In those areas are the brain cells that fire when people have to think about several things at once, such as planning, scheduling, and looking up a phone number and remembering it long enough to call without writing it down.

Those are examples of “executive control processes,” which among brain functions show the greatest decrease in efficiency with age.

“I think this has fairly important implications on real world mental functioning at older ages,” Kramer says. “The executive control processes are involved in making any new decisions, juggling tasks and learning new skills.”

For the study, Kramer and colleagues took 124 people ages 60 to 75 whose primary activity was sitting around the house. He tested them for their level of aerobic endurance on a treadmill and measured their levels of executive control function with cognitive tests.

Half the group then engaged in yoga type stretching exercises, and the other half started walking three times a week. After six months, the walkers averaged a mile in 16 minutes, a minute faster than at the beginning, and the stretchers had become more flexible.

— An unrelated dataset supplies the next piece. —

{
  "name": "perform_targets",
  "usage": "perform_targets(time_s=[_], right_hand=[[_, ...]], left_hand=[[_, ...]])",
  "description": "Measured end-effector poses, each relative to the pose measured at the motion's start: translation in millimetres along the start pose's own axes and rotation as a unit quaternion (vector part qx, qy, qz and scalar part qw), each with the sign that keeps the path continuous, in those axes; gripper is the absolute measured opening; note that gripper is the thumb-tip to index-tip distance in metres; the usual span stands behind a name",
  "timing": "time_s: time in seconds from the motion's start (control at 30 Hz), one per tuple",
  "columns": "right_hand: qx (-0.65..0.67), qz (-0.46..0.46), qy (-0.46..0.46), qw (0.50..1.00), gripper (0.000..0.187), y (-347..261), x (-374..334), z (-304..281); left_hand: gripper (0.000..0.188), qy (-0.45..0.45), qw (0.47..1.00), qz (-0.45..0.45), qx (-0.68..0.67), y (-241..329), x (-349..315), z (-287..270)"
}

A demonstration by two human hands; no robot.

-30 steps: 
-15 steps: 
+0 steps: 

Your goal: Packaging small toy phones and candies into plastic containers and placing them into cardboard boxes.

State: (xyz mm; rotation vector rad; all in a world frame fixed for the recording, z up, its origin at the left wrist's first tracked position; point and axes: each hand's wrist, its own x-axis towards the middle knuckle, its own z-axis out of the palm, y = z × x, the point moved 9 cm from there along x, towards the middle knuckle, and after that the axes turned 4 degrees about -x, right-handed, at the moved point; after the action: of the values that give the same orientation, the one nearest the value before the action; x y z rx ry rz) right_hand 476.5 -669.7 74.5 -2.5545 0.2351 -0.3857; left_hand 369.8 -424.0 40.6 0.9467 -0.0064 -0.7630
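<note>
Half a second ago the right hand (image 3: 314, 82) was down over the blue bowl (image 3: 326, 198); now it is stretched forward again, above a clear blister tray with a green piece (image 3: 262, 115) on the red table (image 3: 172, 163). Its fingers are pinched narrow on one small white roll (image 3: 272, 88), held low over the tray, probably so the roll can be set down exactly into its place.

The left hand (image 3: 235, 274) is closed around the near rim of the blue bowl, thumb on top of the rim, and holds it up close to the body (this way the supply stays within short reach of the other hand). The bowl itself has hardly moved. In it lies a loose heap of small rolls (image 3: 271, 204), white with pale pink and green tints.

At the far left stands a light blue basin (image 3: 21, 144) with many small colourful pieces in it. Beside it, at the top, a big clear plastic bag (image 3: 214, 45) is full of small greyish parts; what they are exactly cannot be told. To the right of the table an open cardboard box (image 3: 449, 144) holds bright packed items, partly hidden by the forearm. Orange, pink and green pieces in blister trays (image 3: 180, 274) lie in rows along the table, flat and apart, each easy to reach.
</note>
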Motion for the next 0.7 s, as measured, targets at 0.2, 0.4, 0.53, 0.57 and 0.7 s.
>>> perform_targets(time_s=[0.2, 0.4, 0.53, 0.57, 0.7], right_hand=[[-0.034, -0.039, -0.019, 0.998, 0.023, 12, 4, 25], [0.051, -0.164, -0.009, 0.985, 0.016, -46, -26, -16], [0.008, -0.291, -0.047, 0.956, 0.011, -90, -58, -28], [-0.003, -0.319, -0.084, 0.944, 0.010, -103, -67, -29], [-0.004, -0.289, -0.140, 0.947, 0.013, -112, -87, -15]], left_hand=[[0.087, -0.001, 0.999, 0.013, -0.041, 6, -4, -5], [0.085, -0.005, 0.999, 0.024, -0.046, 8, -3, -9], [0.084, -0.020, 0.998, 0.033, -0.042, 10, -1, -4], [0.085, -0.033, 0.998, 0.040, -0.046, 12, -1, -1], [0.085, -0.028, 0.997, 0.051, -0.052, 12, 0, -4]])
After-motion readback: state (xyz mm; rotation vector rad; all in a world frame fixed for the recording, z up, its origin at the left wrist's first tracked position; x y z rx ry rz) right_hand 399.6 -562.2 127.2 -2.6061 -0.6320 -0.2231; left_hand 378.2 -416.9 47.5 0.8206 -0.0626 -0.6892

Both exercise regiments were considered minimal, Kramer says.

When re-tested for higher brain functions after six months, the walkers scored up to 25% higher than the stretchers, enough to make a significant difference in the real world, Kramer says. The aerobic exercise did not make a difference on tasks controlled by other brain areas.

The next question is whether greater amounts of aerobic exercise will improve brain functions even more. Kramer has begun testing older athletes.

Maintaining aerobic fitness throughout life should preserve executive functions. Older athletes should have higher baseline levels than people who are sedentary.

Kramer’s 8-year old daughter, Annie, sums it up: “Be smart. Exercise the heart.”